_BRIEF:_ Each line of the data that mentions the string "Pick" needs to be identified and copied.

_MATERIAL TO PROCESS:_
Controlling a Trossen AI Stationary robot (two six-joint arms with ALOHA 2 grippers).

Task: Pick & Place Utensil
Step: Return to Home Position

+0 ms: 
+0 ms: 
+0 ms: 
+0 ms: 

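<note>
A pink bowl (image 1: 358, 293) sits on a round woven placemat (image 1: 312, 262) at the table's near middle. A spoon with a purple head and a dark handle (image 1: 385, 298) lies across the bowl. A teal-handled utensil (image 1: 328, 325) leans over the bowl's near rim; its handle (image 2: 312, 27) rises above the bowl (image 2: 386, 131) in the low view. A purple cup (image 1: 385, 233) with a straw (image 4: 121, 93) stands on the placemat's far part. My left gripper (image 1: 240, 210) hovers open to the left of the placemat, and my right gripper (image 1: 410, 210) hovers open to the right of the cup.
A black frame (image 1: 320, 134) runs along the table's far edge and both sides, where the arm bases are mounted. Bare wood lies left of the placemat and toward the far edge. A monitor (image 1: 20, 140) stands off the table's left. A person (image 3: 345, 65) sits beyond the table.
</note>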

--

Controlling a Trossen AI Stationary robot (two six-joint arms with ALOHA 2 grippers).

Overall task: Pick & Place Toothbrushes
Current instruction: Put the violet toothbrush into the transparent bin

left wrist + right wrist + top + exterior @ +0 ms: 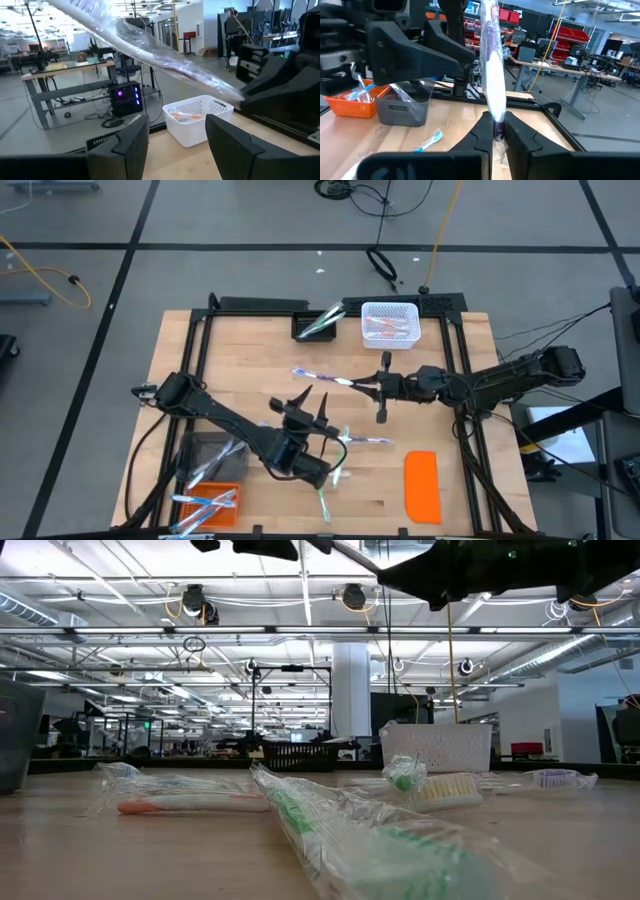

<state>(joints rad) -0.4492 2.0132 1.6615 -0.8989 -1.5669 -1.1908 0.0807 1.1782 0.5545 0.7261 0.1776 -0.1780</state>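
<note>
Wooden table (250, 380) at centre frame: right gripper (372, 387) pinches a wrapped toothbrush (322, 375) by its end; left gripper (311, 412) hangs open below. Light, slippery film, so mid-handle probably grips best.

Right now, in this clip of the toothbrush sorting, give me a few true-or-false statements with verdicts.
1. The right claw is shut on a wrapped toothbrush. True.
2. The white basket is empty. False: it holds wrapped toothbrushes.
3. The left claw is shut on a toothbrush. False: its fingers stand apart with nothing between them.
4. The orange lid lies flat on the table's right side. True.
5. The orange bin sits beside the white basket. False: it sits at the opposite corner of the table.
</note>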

_OUTPUT:_
Task: Pick & Place Utensil
Overall task: Pick & Place Toothbrushes

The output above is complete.